Activity >>
Please print the data shown below without any alteration.

Provided material >>
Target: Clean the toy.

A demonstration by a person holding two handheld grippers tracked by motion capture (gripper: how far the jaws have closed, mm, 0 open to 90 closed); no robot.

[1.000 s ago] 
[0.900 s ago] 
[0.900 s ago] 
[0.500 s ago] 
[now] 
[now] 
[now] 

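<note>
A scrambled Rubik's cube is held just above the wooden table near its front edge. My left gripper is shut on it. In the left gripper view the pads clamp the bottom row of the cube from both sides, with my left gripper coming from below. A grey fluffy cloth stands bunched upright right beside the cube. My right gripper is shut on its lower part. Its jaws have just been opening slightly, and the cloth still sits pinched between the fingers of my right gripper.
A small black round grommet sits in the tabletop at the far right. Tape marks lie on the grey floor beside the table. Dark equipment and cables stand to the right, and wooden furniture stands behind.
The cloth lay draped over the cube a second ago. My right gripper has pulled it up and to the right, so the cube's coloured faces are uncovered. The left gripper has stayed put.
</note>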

Answer space >>
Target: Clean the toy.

A demonstration by a person holding two handheld grippers tracked by motion capture (gripper: how far the jaws have closed, mm, 0 open to 90 closed); no robot.

[1.000 s ago] 
[0.900 s ago] 
[0.900 s ago] 
[0.500 s ago] 
[now] 
[now] 
[now] 

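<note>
A scrambled Rubik's cube is held just above the wooden table near its front edge. My left gripper is shut on it. In the left gripper view the pads clamp the bottom row of the cube from both sides, with my left gripper coming from below. A grey fluffy cloth stands bunched upright right beside the cube. My right gripper is shut on its lower part. Its jaws have just been opening slightly, and the cloth still sits pinched between the fingers of my right gripper.
A small black round grommet sits in the tabletop at the far right. Tape marks lie on the grey floor beside the table. Dark equipment and cables stand to the right, and wooden furniture stands behind.
The cloth lay draped over the cube a second ago. My right gripper has pulled it up and to the right, so the cube's coloured faces are uncovered. The left gripper has stayed put.
</note>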

What has been written here completes the answer.